Records excerpted from a collection
..............................
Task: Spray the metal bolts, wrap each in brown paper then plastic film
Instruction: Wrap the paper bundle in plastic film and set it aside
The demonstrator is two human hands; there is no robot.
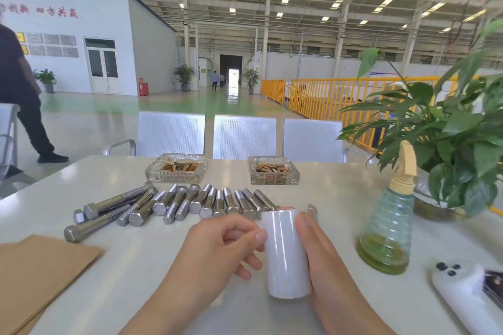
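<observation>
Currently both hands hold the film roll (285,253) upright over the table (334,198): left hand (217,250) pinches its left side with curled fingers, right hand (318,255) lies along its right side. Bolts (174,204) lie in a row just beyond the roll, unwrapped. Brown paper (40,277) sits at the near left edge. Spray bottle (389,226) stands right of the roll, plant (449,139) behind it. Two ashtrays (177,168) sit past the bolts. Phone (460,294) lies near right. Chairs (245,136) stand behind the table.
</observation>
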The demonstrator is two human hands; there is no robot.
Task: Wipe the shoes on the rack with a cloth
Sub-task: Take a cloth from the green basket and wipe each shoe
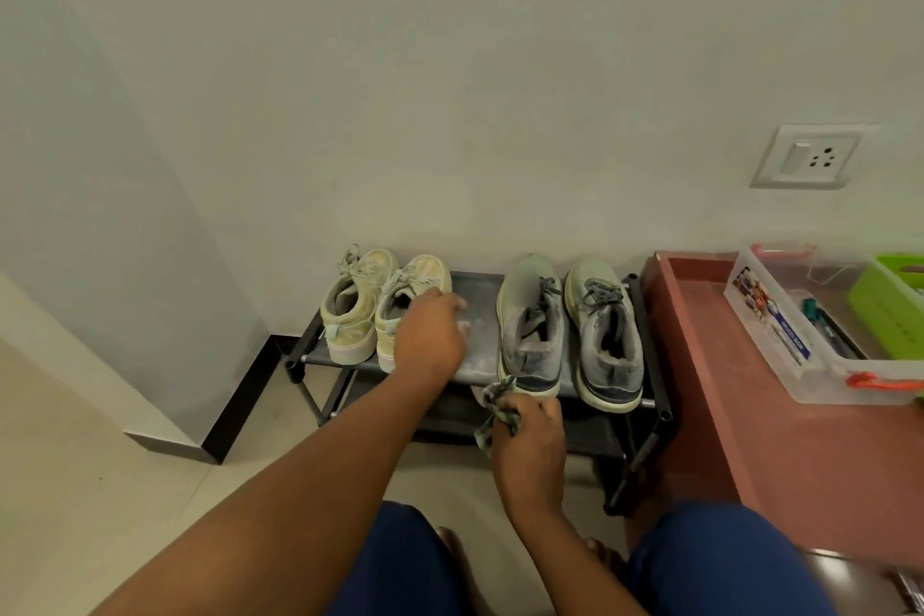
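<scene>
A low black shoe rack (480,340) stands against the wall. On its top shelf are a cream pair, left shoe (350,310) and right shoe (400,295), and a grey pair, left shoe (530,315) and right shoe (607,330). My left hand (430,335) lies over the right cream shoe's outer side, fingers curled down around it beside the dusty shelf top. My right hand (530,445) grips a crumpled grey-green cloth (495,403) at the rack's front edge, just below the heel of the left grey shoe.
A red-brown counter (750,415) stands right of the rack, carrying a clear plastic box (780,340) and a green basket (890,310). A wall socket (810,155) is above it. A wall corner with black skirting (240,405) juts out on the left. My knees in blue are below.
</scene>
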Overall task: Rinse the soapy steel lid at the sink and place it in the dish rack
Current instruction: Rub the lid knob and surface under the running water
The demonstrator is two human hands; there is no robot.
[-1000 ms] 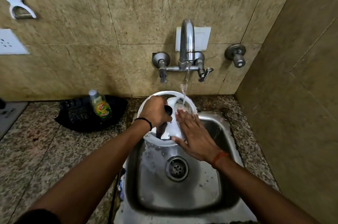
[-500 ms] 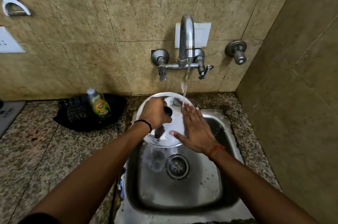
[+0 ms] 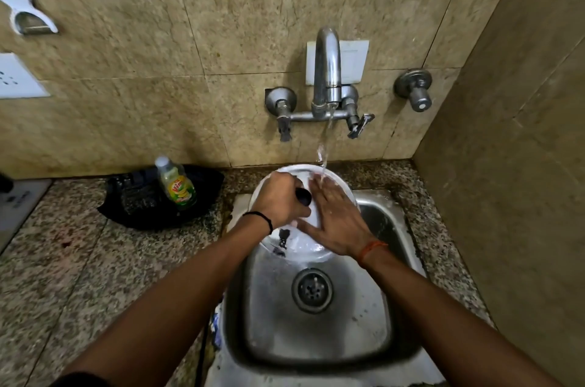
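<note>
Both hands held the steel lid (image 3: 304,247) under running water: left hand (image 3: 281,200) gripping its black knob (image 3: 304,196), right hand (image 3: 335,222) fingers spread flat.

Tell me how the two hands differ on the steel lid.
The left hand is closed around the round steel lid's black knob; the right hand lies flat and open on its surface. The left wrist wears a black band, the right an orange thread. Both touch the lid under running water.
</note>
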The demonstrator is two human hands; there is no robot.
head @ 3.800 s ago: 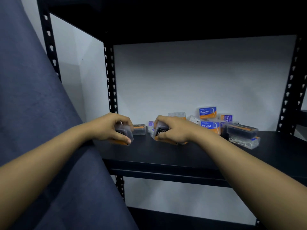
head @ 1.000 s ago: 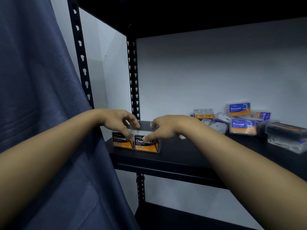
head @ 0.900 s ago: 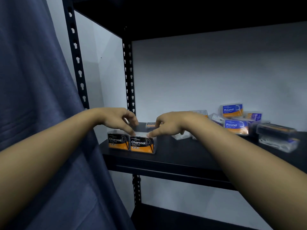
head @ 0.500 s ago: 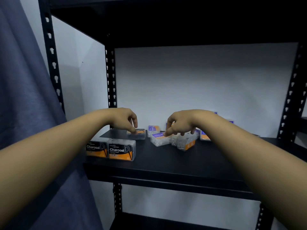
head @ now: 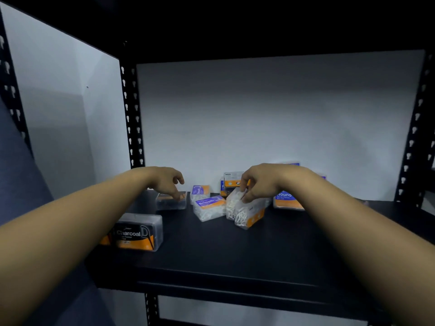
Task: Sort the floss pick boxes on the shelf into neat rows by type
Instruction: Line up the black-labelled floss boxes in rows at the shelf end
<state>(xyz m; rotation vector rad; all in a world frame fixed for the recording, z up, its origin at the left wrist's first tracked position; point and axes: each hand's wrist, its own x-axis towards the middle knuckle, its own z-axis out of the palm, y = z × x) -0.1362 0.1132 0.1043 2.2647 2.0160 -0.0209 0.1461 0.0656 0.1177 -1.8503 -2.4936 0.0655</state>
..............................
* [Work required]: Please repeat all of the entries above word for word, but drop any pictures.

* [Answer for this exercise]:
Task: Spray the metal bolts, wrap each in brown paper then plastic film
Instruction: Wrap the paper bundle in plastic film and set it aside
The demonstrator is two human hands; there is no robot.
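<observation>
Currently both hands hold the film roll (285,253) upright over the table (334,198): left hand (217,250) pinches its left side with curled fingers, right hand (318,255) lies along its right side. Bolts (174,204) lie in a row just beyond the roll, unwrapped. Brown paper (40,277) sits at the near left edge. Spray bottle (389,226) stands right of the roll, plant (449,139) behind it. Two ashtrays (177,168) sit past the bolts. Phone (460,294) lies near right. Chairs (245,136) stand behind the table.
</observation>
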The demonstrator is two human hands; there is no robot.
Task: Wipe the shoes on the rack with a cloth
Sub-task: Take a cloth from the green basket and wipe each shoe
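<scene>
A low black shoe rack (480,340) stands against the wall. On its top shelf are a cream pair, left shoe (350,310) and right shoe (400,295), and a grey pair, left shoe (530,315) and right shoe (607,330). My left hand (430,335) lies over the right cream shoe's outer side, fingers curled down around it beside the dusty shelf top. My right hand (530,445) grips a crumpled grey-green cloth (495,403) at the rack's front edge, just below the heel of the left grey shoe.
A red-brown counter (750,415) stands right of the rack, carrying a clear plastic box (780,340) and a green basket (890,310). A wall socket (810,155) is above it. A wall corner with black skirting (240,405) juts out on the left. My knees in blue are below.
</scene>
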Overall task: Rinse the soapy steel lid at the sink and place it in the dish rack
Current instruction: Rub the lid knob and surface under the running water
The demonstrator is two human hands; there is no robot.
[-1000 ms] 
[-500 ms] 
[+0 ms] 
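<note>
Both hands held the steel lid (image 3: 304,247) under running water: left hand (image 3: 281,200) gripping its black knob (image 3: 304,196), right hand (image 3: 335,222) fingers spread flat.

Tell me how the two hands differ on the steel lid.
The left hand is closed around the round steel lid's black knob; the right hand lies flat and open on its surface. The left wrist wears a black band, the right an orange thread. Both touch the lid under running water.
</note>
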The demonstrator is two human hands; there is no robot.
head @ 3.800 s ago: 
head @ 1.000 s ago: 
head @ 0.900 s ago: 
head @ 0.500 s ago: 
head @ now: 
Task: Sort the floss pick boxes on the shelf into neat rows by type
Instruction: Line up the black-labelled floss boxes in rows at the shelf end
<state>(xyz m; rotation vector rad; all in a world frame fixed for the recording, z up, its origin at the left wrist's first tracked position; point and axes: each hand's wrist, its own x-axis towards the middle knuckle, its own z-axis out of the palm, y = z × x) -0.1362 0.1132 0.1043 2.2647 2.0160 -0.0209 0.1461 0.0656 0.1177 -1.8503 -2.4936 0.0655</state>

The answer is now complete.